▼
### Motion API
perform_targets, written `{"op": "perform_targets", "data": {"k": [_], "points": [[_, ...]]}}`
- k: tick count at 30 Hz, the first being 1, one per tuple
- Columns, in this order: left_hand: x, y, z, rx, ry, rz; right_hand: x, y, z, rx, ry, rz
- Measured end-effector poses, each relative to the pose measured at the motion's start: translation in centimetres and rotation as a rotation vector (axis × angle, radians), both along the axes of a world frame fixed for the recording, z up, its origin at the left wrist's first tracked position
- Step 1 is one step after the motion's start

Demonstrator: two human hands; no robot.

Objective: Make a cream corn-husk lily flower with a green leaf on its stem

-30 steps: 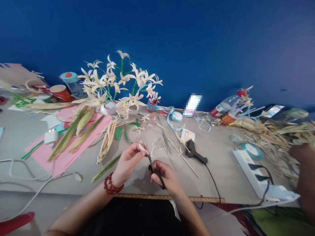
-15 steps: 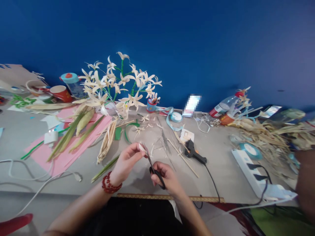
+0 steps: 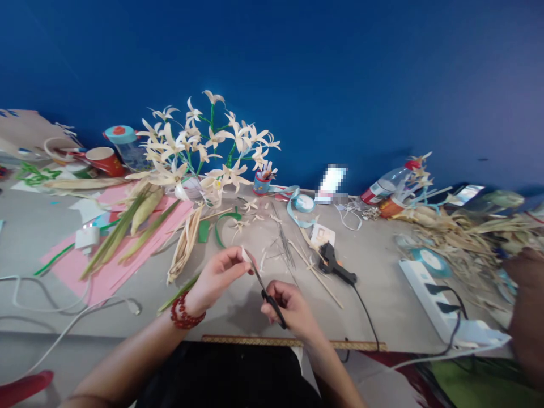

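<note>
My left hand, with a red bead bracelet at the wrist, pinches a small pale piece of corn husk. My right hand is closed round the black handles of a pair of scissors. Their blades point up and left and meet the husk piece at my left fingertips. Beyond my hands, loose husk petals and thin wires lie on the grey table. A bundle of dried husk strips lies left of my left hand.
White husk flowers on green stems stand at the back. Right of my hands lie a black glue gun with its cord and a white power strip. Pink paper is at left. Another person's arm reaches in at far right.
My hands stay almost in place, the left one shifting slightly, still with the husk piece and scissors together. At far right the other person's arm has moved up toward the husk pile.
</note>
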State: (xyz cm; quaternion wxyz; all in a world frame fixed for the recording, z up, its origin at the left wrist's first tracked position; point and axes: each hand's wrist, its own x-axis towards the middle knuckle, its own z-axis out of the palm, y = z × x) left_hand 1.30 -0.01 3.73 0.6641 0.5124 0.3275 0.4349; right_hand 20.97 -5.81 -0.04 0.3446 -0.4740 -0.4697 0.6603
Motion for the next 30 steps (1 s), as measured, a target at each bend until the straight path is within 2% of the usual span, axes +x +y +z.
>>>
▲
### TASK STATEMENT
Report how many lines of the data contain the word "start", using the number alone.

### RESPONSE
2